Reviewed by Larissa
TITLE: A Very Filthy Game
AUTHOR: Lauren Blakely
NARRATOR: Joe Arden, Shane East
PUBLISHER: Lauren Blakely Books
LENGTH: 7 hours and 8 minutes
RELEASE DATE: February 2, 2023
BLURB:
A sinfully sexy MM romance narrated in duet by Shane East and Joe Arden!
Lately, I’ve been full of questions. One hot summer night, I find all the answers when I kiss another guy for the first time. But he disappears, leaving me wondering who my mystery man was.
I can’t stop thinking about him. Even on the ball field, I’m daydreaming about his hungry hands, and the filthy things he whispered in his posh British accent.
Somehow, I still win one of the biggest games of my career, and afterward, the man surprises me with an invitation: “Meet me in a private suite.”
When I RSVP, he makes me an offer–one chance to try all the things I’ve never experienced. Then we’ll walk away. But once will never be enough.
Soon I’m locked into an intense lessons-in-seduction game with the secretive billionaire who keeps love at a distance, all while he pushes the boundaries of my brand-new desires.
Then, I learn that all my desires come with a terrible cost, as he breaks down the walls around my heart.
REVIEW:
As the title promises, Lauren Blakely’s A Very Filthy Game is filthy indeed. Subtlety has left the building. Rafe and Gunnar hit us with a sledgehammer of testosterone and wanton lust. The pheromones practically waft off the pages.

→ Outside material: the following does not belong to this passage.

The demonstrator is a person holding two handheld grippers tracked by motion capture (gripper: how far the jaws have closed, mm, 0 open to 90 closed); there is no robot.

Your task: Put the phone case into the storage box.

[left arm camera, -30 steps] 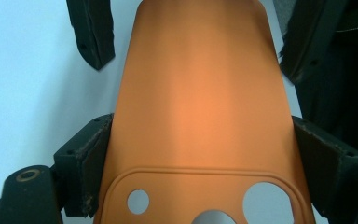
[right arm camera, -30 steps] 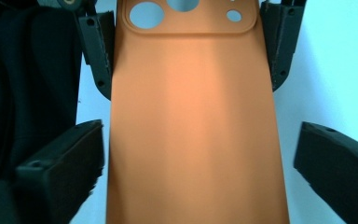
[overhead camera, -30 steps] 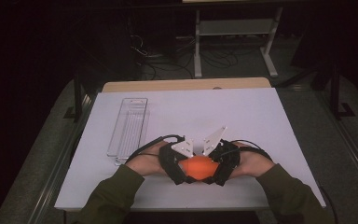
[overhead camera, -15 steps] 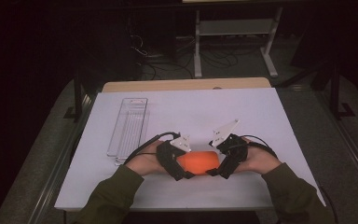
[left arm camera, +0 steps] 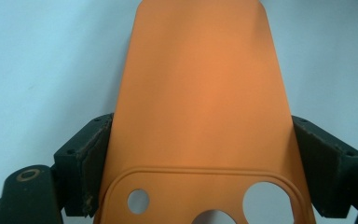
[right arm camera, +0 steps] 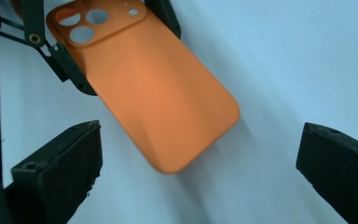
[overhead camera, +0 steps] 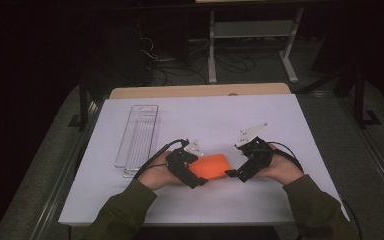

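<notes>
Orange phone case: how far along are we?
Done: the left gripper is clamped on the camera-cutout end of the orange phone case, holding it over the white table. In hand: the right gripper stands open, clear of the case's free end. Left: likely the clear tray, untouched.

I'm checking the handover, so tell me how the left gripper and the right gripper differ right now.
The left gripper is shut on the orange phone case, pads pressing its two long edges; the right gripper stands open, holding nothing. The case lies between the left gripper's jaws at its camera-hole end, while the right gripper's jaws stand apart from its rounded end. Both are black and hand-held over the white table.
</notes>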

For a potent story like this, Blakely calls on her most potent narrator pair, Shane East and Joe Arden – and sets them loose with this story in duet narration. And boy does #Eaden deliver.
AVFG is an extended version of Blakely’s novella Thirst Trap, which East and Arden also delivered in duet narration. I reviewed Thirst Trap (full review here), and the narration is stunning as one would expect with East and Arden at the mics. However, Thirst Trap’s story itself is lacking because it’s too rushed, too superficial. It cries out for more time with Rafe and Gunnar, to understand better their attraction, motivations, and connection. In AVFG, Blakely heeds the call and gives us what Thirst Trap is missing.
AVFG is a racy, explicit, intense story of two men with perfectly compatible desires, extreme self-confidence, and a very high risk tolerance. Blakely didn’t have the room in Thirst Trap to play out Rafe and Gunnar’s sexual journey fully. But in AVFG, Blakely gets her kink on as she has Gunnar explore his exhibitionist cravings in Rafe’s safe hands. Rafe and Gunnar have an intuitive, instinctive understanding of each others’ wants and needs and an insatiable desire to satisfy them. They are refreshingly, unflinchingly honest, and unapologetically themselves, and Blakely shows how very sexy that can be.
Rafe and Gunnar’s romance is high-octane, all in, drama. It reads “like a late-night, sexy erotic soap” as Blakely admits in her Author’s Note, and as such, tips over into eye-rolling territory on a few occasions. In the first part of the book, in particular, Rafe and Gunnar seem only capable of conversing with each other using words dripping with sex and dirty promises. It’s all posturing, innuendo, power plays, and titillation. However, about halfway in, we start to get to know these men as people, not sex objects. What their priorities are, what drives them, and why they are falling for each other but don’t want to.
East and Arden, or #Eaden as they are affectionately called, are magic in duet narration. Even the super-charged, soap opera-esque lines come across as authentic as East, in particular, digs into the sexual tension. You can hear it in the tightness in his voice, the restraint in his energy, just waiting to be unleashed. There’s something so deliciously dirty about hearing East’s proper, cut-glass British accent speaking some very improper, filthy promises and orders for Gunner to follow. It’s seductive, transfixing, and irresistible. Arden’s easy, laid-back style of narration for Gunnar is so fitting here. It has a core of strength, an undercurrent of excitement, and a malleability that allows him to bend to Rafe’s will because he knows that will is directed towards fulfilling his fantasies while providing him with the safety to explore. Blakely undeniably picked the perfect narrators to bring Gunnar and Rafe to life. Blakely’s sinful, sexy, sultry world is made simultaneously accessible and forbidden. They are magnetic and absolutely perfection together. Auditory bliss unparalleled.
A Very Filthy Game is very different from Blakely’s more nuanced, deeply emotional stories. It’s hard-hitting, more visceral and less emotional. The story is virtually no-angst because Rafe and Gunnar communicate so well. There’s little room for confusion. It’s the reality of their lives that drives them both to and away from each other. The tenor of the story mirrors the personalities of the men it features.
On paper, AVFG is an enjoyable story if you like sex, sex and more sex, especially if it’s racy and kinda kinky. However, in audiobook form with East and Arden at the helm, this is not the same story. Sure, it’s the same words, but they make it into a wholly different experience. In their hands, A Very Filthy Game is superb – an audiobook I highly recommend.